(Data extracted from a collection)

_ _ _ _ _ _ _

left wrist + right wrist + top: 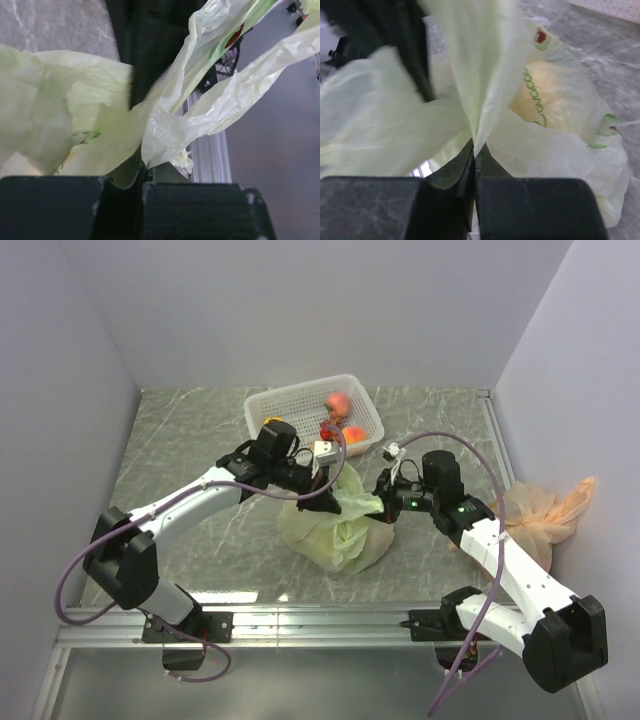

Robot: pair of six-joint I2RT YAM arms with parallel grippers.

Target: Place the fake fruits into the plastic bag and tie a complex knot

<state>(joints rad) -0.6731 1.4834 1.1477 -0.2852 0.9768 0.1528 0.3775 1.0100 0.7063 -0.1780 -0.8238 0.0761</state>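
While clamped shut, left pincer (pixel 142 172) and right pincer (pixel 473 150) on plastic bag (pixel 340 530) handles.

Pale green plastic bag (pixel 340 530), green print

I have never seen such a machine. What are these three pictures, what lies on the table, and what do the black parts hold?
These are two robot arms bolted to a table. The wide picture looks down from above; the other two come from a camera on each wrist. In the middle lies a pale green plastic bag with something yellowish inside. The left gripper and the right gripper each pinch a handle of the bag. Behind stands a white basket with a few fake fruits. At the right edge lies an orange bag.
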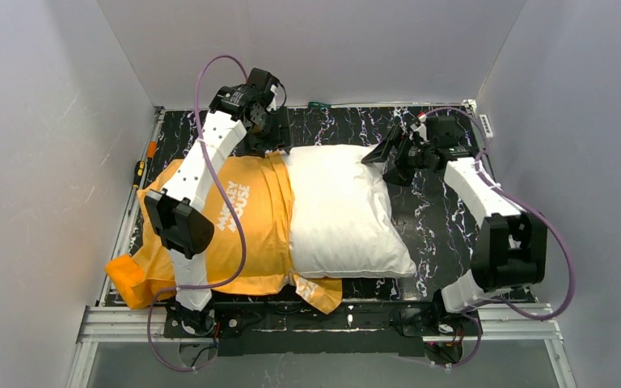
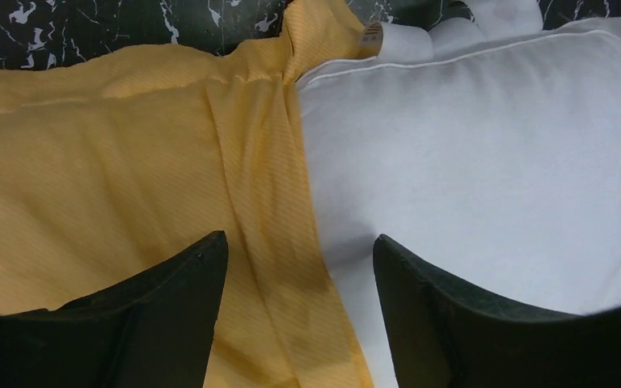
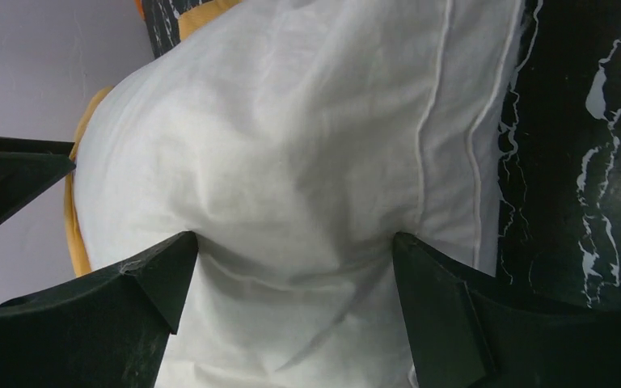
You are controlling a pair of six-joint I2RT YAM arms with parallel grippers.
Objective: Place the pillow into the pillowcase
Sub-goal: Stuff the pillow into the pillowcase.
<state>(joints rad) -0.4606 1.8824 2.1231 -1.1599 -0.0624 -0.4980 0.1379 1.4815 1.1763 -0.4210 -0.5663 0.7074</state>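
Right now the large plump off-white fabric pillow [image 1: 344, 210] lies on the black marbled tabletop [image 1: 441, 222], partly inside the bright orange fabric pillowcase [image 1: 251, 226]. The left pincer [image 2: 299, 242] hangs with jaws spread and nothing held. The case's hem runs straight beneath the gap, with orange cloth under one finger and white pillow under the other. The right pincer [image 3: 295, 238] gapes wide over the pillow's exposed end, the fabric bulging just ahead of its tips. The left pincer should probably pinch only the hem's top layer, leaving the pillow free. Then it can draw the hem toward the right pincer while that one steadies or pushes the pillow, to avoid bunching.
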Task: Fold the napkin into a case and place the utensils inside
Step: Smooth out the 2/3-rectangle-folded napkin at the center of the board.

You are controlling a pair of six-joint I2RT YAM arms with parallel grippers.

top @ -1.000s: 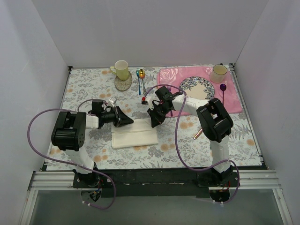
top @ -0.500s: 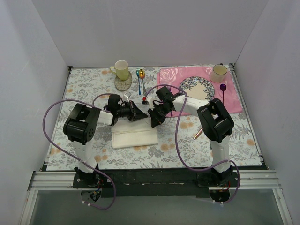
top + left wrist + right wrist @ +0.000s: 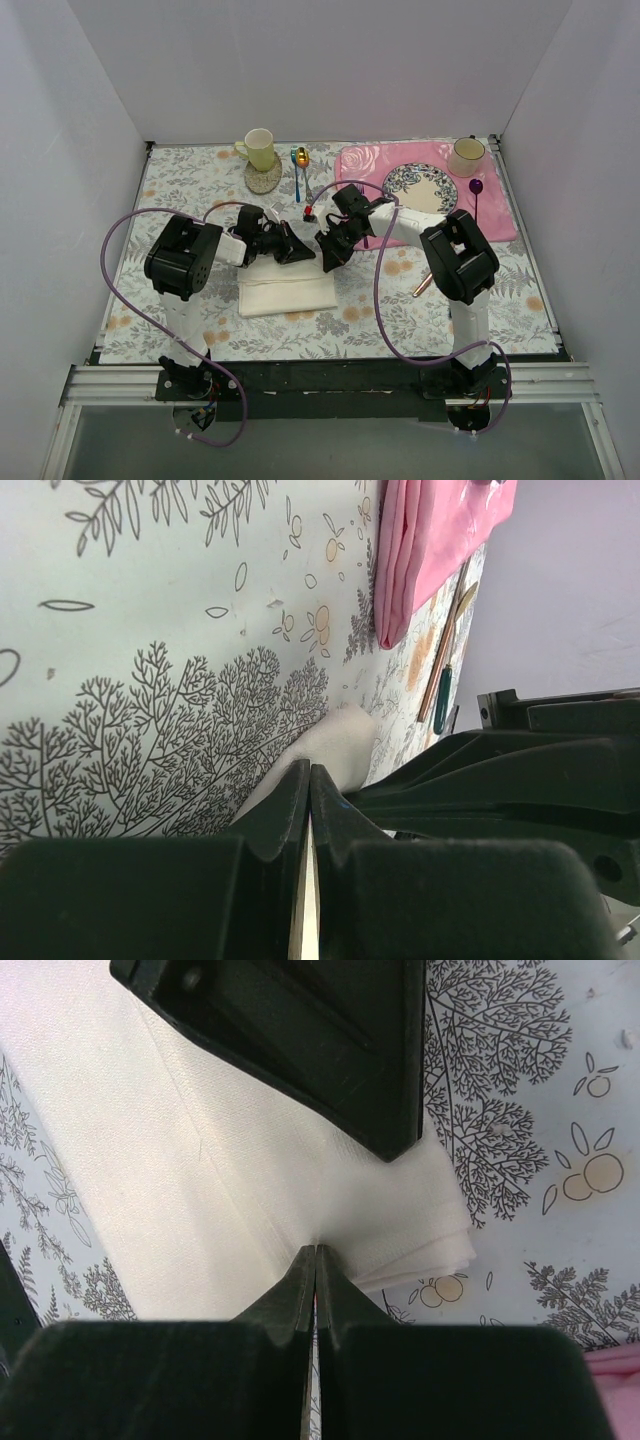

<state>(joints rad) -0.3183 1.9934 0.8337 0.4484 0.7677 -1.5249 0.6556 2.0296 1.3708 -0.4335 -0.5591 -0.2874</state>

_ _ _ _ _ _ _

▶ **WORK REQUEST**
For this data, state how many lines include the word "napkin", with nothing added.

▶ **SOLUTION BELOW**
2